> [Data shown]
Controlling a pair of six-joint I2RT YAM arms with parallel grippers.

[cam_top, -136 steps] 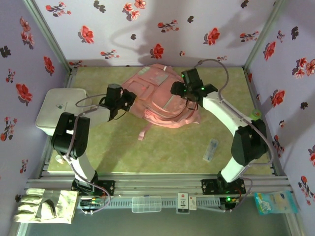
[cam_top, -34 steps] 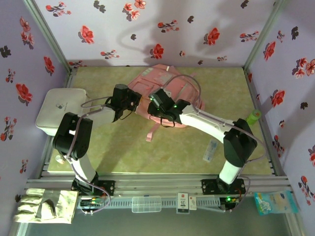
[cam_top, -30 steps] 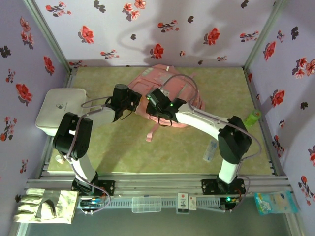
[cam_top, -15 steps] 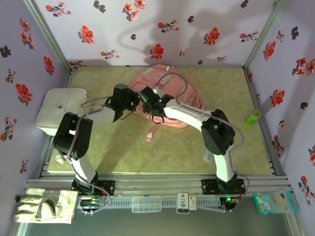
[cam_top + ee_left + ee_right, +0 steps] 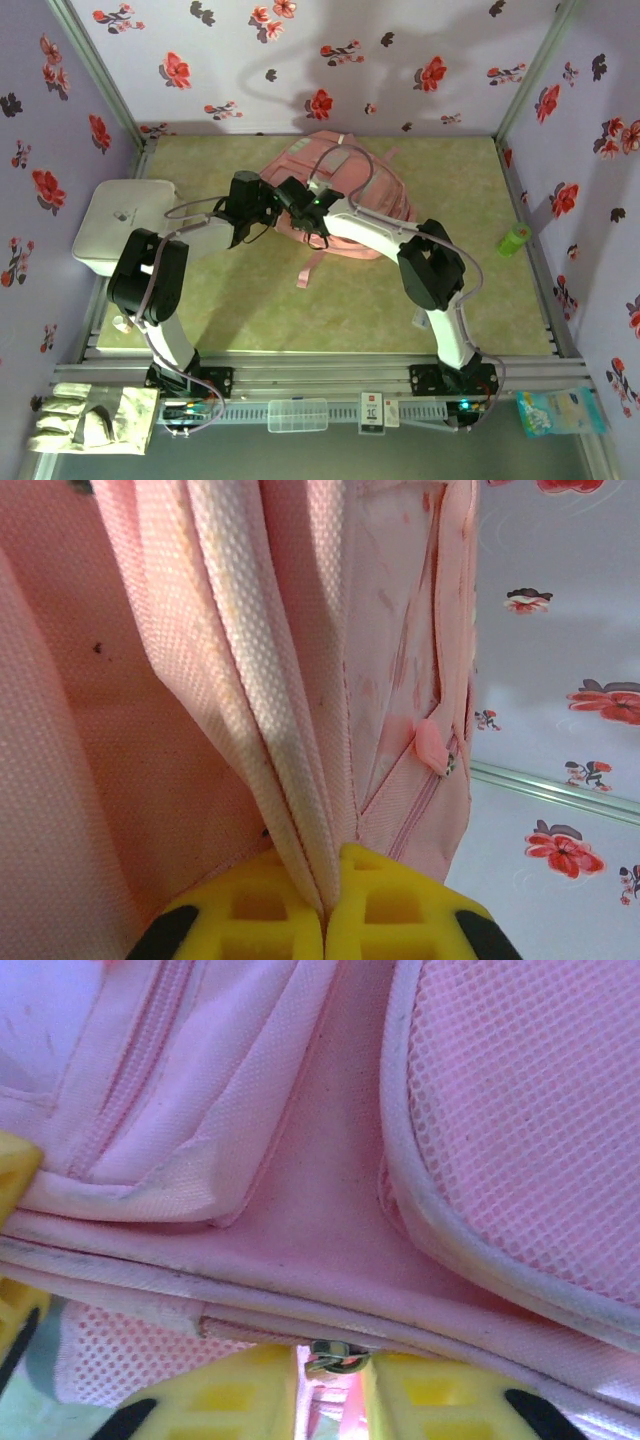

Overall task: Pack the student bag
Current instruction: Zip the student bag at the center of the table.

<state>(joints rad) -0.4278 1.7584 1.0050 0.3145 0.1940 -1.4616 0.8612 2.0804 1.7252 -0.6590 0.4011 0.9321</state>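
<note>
With the student bag (image 5: 380, 195) at upper centre of the top view, the left gripper (image 5: 325, 900) pinches a fold of its fabric and the right gripper (image 5: 330, 1355) narrowly flanks the zip pull (image 5: 336, 1360), grip uncertain, so unzipping seems in hand and next needs a firm pinch.

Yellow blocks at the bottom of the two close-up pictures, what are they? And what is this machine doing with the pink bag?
They are the robot's fingers. Two robot arms are bolted to the near edge of a table. One camera looks down from above. A small camera also rides on each wrist, so it sees its own yellow fingers up close. On the table lies the pink student bag. A white box sits at the left edge and a green bottle at the right. The left gripper is pinching a fold of the bag's cloth. The right gripper has a small metal zip piece between its fingers. I can't tell whether it is gripped.
</note>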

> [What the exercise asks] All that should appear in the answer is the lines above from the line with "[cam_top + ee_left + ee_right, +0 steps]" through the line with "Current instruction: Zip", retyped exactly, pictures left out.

> [Solved problem]
[cam_top + ee_left + ee_right, +0 steps] 

Overall task: Pack the student bag
Current instruction: Zip the student bag at the center of the table.

With this, there is nothing more to the exercise.